Math

Reinforcement learning for single-agent math reasoning with RLVR.

Math recipes: examples/math/

Each recipe ships an all-in-one launch script under scripts/ and its config under yaml/.

Qwen3-1.7B — 2 GPUs (minimal reproduction)
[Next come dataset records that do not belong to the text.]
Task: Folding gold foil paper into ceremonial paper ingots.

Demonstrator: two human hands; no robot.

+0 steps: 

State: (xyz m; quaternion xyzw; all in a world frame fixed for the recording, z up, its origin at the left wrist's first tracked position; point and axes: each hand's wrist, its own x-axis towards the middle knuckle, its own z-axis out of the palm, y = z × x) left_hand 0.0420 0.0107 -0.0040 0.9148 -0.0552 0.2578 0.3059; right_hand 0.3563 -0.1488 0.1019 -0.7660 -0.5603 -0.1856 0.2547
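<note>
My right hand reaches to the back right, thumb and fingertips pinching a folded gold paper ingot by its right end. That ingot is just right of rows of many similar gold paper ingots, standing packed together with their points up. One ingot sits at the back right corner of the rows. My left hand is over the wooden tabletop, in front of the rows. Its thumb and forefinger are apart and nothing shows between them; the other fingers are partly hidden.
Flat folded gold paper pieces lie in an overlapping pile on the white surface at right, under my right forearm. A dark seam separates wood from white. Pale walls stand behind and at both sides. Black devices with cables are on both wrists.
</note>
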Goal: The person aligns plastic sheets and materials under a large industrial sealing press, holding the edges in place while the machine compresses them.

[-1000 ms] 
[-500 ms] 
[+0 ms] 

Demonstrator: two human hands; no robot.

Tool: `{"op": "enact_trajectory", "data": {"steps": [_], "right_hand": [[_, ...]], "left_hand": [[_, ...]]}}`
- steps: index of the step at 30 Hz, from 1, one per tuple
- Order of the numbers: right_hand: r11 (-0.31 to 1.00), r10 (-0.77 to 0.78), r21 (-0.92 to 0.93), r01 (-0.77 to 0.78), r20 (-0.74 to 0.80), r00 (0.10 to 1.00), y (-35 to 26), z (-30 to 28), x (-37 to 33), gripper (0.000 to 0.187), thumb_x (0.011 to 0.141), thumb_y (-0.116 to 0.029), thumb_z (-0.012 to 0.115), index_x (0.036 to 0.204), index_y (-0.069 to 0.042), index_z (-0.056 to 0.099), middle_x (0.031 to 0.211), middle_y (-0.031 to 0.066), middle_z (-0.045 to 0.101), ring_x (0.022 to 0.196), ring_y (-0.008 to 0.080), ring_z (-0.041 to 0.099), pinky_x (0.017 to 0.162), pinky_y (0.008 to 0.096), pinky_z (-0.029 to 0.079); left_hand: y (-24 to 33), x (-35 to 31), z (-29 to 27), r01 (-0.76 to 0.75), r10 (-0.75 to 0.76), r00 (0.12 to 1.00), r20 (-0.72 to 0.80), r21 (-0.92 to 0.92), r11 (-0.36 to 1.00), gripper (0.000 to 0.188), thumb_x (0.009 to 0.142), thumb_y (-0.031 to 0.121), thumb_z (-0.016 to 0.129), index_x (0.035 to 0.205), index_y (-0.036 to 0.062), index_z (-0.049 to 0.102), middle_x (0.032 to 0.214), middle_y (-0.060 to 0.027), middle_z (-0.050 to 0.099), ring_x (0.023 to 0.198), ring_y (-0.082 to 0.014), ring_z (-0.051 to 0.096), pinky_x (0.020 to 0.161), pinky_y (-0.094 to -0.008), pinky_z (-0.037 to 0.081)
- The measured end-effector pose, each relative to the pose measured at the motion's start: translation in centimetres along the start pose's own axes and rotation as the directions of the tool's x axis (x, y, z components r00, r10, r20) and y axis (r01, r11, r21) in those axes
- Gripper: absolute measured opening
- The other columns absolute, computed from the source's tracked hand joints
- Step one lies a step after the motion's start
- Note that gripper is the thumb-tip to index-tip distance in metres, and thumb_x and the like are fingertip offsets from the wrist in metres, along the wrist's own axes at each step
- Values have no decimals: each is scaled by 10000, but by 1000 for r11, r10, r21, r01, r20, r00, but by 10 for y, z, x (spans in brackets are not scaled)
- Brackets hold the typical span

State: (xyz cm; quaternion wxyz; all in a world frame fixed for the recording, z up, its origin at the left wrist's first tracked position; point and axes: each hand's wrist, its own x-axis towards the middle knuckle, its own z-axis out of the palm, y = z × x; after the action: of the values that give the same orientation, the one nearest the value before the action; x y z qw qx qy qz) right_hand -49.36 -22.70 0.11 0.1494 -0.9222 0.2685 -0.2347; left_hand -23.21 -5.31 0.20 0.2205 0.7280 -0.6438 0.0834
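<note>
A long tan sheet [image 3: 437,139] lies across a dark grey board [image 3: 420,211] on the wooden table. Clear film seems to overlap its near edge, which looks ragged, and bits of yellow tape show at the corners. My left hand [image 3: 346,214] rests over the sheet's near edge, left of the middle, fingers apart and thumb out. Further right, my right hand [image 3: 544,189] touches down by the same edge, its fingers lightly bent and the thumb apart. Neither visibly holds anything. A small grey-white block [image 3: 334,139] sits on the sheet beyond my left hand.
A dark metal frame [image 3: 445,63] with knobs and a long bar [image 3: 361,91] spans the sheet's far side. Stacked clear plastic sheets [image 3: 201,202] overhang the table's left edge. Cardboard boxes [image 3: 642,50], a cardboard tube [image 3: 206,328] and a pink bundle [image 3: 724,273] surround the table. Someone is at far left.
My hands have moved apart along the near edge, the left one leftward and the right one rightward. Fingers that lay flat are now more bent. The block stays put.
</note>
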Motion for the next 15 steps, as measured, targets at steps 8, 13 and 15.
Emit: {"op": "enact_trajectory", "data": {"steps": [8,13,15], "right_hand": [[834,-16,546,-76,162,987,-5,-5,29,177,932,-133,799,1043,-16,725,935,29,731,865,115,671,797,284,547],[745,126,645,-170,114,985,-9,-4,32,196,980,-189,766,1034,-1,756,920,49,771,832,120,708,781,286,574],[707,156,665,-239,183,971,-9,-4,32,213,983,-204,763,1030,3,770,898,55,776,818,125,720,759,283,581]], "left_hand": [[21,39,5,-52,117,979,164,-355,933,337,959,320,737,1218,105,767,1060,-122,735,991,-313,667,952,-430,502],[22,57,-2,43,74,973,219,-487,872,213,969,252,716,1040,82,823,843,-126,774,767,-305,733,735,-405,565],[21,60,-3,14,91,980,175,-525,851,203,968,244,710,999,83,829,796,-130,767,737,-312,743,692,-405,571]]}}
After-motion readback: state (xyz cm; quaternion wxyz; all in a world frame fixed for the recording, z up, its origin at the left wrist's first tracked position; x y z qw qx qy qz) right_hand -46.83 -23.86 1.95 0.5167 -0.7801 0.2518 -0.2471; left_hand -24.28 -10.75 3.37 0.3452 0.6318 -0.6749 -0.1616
The smallest recipe. It runs on a single 2-GPU node — 1 GPU for inference, 1 for training — so it is the quickest way to verify an AstraFlow setup end to end. It comes in two variants that differ only in weight transfer mode:

Run

One script launches all three processes — the AstraFlow service, the RaaS inference server, and the trainer:

# delta weight transfer
bash examples/math/qwen3-1.7b-m2po-2gpus-delta/scripts/run_qwen3-1.7b-m2po-2gpus-delta.sh

# full weight transfer
bash examples/math/qwen3-1.7b-m2po-2gpus-full/scripts/run_qwen3-1.7b-m2po-2gpus-full.sh

Settings

Setting

Value

Model

Qwen3-1.7B

GPUs

2 — RaaS ×1 (SGLang, DP=1), Trainer ×1 (FSDP, DP=1)

Algorithm

M2PO (m2_threshold 0.01)

Weight transfer

TCP — full, or delta (delta_full_sync_interval 10)

Context length

7168

Max new tokens

4000

Rollouts per prompt

8 (temperature 1.0)

Train batch size

256

Learning rate

5e-6 (Adam, constant schedule)

Train steps

800

Workflow / reward

rlvr / math_verify

Train dataset

DeepScaleR

Eval datasets

AIME24, AIME25, AMC, Minerva Math, MATH500

Qwen3-8B — 8 GPUs

The full-scale recipe. It needs an 8-GPU node — 4 GPUs for inference, 4 for training — and also comes in full and delta transfer variants:

Run

The same single-script pattern launches the whole job:

bash examples/math/qwen3-8b-m2po-full/scripts/run_qwen3-8b-m2po-full.sh

Settings

Setting

Value

Model

Qwen3-8B

GPUs

8 — RaaS ×4 (SGLang, DP=4), Trainer ×4 (FSDP, DP=4)

Algorithm

M2PO (m2_threshold 0.01)

Weight transfer

TCP — full or delta

Context length

16384

Max new tokens

14000

Rollouts per prompt

8 (temperature 1.0)

Train batch size

256

Learning rate

5e-6 (Adam, constant schedule)

Train steps

800

Workflow / reward

rlvr / math_verify

Train dataset

DeepScaleR

Eval datasets

AIME24, AIME25, AMC, Minerva Math, MATH500